▸ **WHAT IS NEEDED**
Read through the entries below and copy each line where "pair" turns up.

▸ **DATA EXTRACTS**
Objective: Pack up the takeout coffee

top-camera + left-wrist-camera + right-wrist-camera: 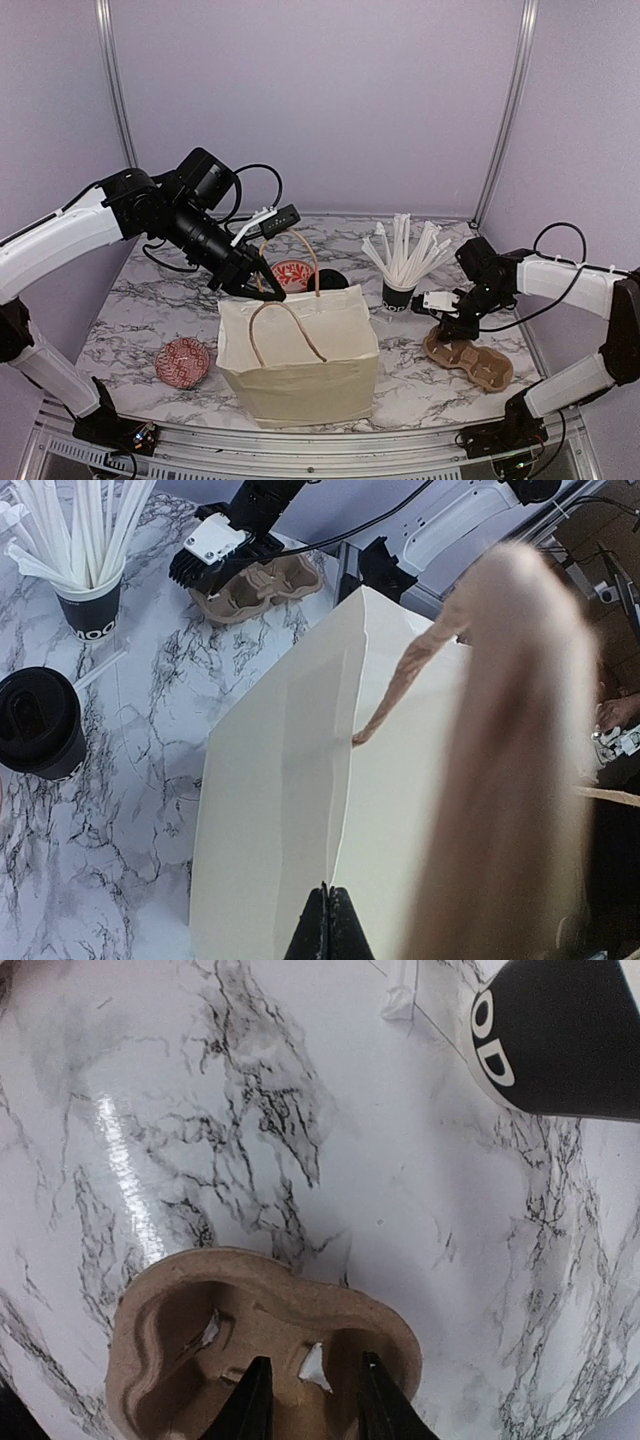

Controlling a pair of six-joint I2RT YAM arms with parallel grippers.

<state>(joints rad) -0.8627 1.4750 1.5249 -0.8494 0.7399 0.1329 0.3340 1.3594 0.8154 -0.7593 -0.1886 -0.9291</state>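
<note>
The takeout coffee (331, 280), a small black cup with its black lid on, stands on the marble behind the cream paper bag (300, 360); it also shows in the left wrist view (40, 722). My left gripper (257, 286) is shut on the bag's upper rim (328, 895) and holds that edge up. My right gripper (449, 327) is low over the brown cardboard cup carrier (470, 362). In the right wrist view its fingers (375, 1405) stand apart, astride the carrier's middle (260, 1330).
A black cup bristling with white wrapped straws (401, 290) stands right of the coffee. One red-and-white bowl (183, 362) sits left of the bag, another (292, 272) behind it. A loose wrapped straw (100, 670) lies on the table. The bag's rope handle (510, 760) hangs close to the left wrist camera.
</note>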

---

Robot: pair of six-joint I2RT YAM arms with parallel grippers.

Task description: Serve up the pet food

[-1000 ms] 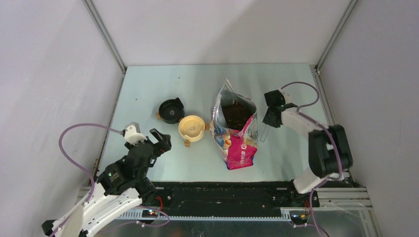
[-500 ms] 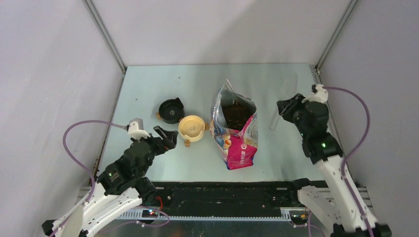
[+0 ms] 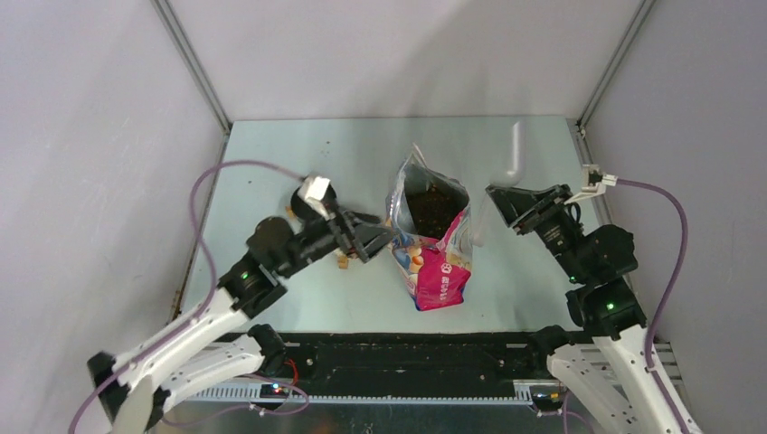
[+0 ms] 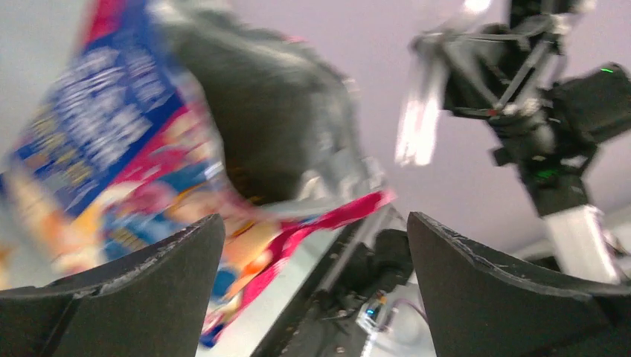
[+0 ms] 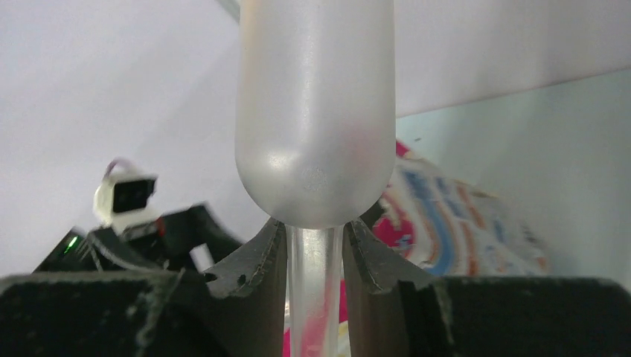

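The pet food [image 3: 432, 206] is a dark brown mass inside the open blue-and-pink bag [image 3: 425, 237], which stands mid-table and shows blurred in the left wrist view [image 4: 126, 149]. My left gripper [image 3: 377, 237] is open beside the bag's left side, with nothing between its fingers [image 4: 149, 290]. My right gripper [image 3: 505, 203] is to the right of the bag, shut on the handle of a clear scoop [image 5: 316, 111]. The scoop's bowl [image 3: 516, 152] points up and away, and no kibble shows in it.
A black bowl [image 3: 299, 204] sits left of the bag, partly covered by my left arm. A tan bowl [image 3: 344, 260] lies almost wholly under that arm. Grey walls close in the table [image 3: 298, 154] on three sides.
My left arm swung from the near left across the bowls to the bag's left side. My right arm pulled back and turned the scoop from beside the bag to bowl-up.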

▸ **YOUR RESPONSE**
Controlling a pair of six-joint I2RT YAM arms with parallel grippers.
Robot: pair of six-joint I2RT YAM arms with parallel grippers.

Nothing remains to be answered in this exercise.